### Instructions for the task
Your response should contain each line of the data that includes "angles".

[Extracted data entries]
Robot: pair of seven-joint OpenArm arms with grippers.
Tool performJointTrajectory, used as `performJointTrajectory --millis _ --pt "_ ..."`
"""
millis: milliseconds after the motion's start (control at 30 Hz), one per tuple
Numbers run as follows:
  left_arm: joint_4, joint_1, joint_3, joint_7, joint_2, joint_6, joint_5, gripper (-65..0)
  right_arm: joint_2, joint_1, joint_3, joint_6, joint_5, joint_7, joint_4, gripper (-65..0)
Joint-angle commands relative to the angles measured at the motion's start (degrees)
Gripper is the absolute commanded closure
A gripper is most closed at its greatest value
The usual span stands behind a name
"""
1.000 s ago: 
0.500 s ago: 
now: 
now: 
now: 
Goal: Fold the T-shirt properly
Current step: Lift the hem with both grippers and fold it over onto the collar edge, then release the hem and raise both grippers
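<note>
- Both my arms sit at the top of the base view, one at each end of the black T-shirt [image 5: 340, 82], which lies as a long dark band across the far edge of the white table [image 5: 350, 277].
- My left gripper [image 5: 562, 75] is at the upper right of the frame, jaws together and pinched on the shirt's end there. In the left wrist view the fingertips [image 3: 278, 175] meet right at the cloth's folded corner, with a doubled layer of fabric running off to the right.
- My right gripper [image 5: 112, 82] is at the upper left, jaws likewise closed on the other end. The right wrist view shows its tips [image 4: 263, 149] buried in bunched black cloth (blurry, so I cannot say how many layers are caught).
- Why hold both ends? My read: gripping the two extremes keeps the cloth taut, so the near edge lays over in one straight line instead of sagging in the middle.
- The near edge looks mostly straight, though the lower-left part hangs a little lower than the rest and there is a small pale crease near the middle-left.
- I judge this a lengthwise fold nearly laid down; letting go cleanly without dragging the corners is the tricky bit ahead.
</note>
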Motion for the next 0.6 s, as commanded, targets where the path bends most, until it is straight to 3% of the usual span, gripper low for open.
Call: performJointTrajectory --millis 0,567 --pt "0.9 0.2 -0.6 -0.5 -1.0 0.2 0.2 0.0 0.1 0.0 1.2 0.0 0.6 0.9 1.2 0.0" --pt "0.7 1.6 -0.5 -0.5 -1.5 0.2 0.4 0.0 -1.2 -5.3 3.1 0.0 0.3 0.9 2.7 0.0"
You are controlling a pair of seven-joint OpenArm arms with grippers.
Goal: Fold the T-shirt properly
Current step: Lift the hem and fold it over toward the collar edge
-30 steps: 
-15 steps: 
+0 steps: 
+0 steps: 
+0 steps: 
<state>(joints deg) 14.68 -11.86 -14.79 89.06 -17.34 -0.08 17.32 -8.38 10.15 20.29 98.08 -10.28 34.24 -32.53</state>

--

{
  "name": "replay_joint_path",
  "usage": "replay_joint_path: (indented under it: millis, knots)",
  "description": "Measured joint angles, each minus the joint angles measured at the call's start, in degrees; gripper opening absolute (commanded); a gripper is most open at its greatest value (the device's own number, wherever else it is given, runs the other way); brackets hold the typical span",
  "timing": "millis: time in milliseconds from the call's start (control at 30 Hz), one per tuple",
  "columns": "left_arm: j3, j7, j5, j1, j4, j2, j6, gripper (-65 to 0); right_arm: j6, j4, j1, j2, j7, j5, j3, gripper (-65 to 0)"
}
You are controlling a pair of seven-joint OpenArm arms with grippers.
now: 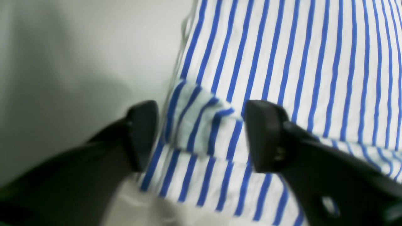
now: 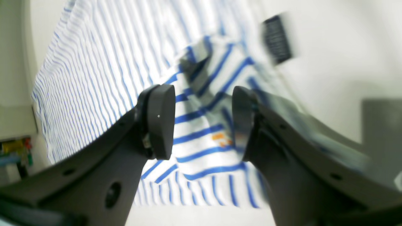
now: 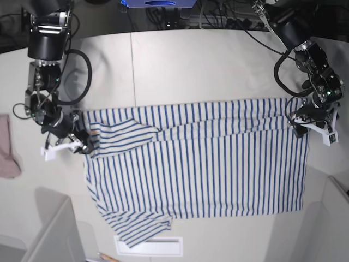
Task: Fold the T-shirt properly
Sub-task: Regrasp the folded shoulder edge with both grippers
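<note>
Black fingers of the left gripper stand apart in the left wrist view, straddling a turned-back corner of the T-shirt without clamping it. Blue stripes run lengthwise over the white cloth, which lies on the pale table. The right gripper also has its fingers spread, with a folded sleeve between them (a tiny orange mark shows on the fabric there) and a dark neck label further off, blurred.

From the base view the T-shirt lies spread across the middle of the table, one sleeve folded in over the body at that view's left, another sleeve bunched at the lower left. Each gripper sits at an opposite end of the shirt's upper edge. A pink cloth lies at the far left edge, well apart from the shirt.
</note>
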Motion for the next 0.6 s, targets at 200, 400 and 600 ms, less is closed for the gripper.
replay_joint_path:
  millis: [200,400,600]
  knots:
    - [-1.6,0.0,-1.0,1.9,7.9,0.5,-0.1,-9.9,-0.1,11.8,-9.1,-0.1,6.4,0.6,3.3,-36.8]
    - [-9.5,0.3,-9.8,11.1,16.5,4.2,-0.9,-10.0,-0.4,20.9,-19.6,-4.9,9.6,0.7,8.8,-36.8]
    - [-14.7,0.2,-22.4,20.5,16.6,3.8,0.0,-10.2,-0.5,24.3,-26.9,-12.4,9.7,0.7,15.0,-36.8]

### Exercise answer
Joint-angle commands relative to the angles measured at the motion's start (degrees)
  "description": "Measured joint angles, each minus the joint angles measured at the call's start, in degrees; gripper opening absolute (commanded); a gripper is most open at its greatest value (the device's own number, wherever else it is given, runs the other way); brackets hold the typical span",

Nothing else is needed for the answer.